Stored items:

┌──

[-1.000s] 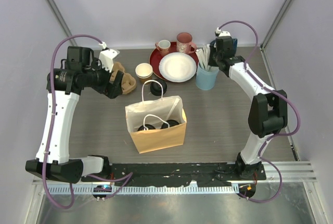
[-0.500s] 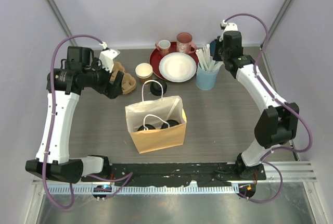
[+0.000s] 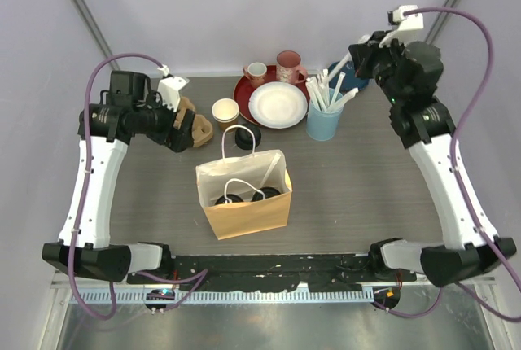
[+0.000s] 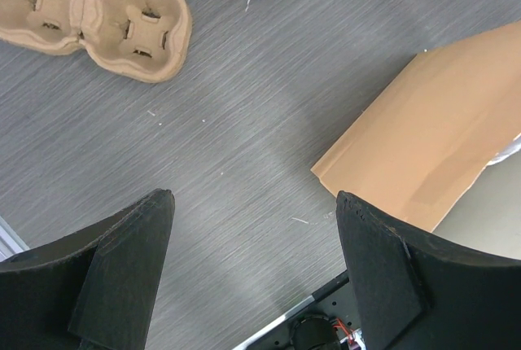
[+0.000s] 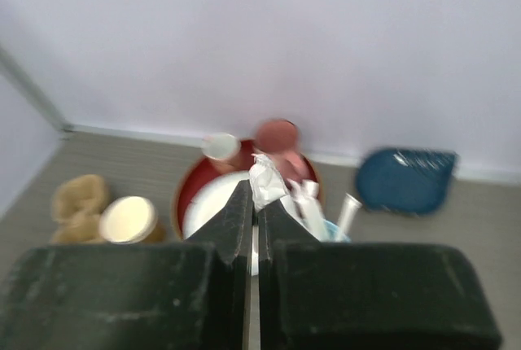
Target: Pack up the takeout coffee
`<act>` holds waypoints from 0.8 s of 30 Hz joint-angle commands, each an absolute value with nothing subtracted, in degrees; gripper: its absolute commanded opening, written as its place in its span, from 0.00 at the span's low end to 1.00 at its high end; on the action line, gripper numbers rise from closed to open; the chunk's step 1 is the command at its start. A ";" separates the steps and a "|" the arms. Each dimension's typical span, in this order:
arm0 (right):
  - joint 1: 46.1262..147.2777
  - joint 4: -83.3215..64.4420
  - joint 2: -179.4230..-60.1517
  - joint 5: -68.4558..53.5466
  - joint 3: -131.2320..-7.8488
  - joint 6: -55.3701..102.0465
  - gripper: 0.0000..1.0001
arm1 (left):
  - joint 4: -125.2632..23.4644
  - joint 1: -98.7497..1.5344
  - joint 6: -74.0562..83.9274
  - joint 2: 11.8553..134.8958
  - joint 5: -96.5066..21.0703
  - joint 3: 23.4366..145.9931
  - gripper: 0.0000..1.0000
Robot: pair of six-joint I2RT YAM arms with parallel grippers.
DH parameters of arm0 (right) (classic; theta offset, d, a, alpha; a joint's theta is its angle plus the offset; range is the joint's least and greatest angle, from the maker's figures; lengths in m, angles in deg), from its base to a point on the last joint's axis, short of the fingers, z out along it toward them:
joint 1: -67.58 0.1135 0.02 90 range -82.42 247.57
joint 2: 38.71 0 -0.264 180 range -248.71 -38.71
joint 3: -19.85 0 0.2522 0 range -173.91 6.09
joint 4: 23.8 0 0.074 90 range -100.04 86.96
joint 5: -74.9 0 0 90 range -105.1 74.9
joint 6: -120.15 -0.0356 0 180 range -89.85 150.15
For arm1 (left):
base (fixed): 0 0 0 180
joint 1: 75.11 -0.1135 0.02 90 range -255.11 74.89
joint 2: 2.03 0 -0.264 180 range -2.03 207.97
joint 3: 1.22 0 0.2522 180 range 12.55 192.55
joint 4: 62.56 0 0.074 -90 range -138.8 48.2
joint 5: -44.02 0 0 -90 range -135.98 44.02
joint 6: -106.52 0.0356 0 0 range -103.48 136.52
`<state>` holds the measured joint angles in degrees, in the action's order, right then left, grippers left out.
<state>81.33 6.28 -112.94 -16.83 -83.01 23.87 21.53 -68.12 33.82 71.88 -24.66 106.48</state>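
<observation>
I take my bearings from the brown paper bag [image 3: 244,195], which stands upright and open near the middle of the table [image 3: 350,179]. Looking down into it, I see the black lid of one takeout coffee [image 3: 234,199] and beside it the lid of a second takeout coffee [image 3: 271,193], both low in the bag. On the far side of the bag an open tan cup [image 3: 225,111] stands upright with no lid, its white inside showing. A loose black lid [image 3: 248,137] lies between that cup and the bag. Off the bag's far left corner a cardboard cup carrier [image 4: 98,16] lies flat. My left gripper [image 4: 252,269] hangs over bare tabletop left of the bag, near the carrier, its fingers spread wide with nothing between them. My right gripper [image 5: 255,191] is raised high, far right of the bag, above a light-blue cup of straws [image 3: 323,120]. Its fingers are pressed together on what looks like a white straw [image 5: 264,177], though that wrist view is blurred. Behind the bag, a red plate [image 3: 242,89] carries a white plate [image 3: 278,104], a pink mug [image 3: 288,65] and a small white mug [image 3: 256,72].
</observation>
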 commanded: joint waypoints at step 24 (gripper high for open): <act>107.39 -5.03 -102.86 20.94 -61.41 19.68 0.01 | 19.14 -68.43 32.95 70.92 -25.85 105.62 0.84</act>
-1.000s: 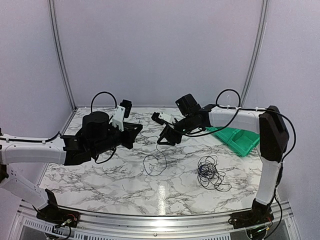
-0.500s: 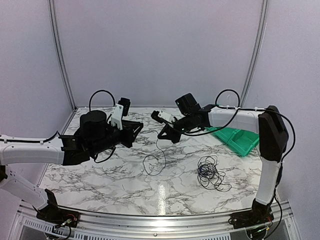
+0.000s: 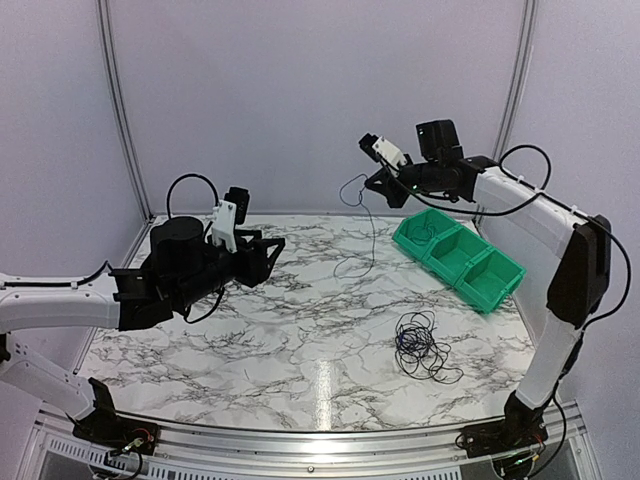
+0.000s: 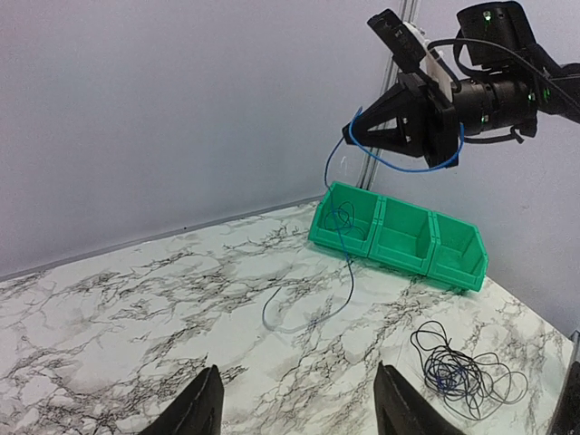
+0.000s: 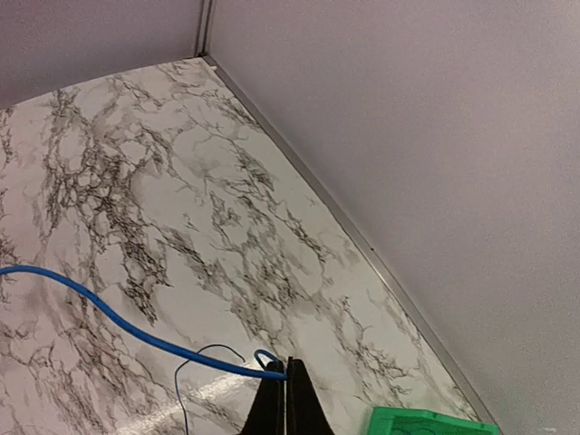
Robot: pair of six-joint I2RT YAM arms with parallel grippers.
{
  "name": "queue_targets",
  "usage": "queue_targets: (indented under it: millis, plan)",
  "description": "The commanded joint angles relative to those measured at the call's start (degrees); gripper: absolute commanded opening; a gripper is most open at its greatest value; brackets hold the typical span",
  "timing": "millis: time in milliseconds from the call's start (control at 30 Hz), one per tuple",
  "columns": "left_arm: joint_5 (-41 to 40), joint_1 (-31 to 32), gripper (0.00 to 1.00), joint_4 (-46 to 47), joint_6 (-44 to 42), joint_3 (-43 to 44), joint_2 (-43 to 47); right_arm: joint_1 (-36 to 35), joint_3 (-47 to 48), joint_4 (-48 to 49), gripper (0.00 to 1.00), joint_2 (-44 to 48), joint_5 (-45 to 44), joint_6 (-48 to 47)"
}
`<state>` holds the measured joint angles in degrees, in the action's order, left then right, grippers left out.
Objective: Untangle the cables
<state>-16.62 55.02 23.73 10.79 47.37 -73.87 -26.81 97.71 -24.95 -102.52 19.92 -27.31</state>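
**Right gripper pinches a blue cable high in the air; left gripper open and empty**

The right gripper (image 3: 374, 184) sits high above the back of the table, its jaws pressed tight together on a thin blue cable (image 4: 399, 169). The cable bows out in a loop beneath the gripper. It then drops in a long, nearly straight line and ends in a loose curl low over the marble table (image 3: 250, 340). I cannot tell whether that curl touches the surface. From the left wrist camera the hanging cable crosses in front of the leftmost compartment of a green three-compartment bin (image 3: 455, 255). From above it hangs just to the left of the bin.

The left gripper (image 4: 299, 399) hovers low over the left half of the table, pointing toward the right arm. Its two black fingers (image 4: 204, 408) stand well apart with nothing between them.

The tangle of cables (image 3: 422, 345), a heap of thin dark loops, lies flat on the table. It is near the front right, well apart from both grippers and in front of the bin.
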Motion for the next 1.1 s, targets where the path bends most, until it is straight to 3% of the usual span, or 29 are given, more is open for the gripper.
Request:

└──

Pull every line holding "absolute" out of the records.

Result of the exercise:
`<act>` holds waypoints from 0.8 s of 30 Hz joint-angle commands, each an absolute value with nothing subtracted, in degrees; gripper: its absolute commanded opening, written as its place in its span, from 0.00 at the span's low end to 1.00 at its high end; on the action line, gripper numbers rise from closed to open; the chunk's step 1 is the command at its start. A ";" separates the steps and a "|" the arms. Each dimension's typical span, in this order:
  "description": "The commanded joint angles relative to those measured at the call's start (degrees); gripper: absolute commanded opening; a gripper is most open at its greatest value; brackets hold the typical span",

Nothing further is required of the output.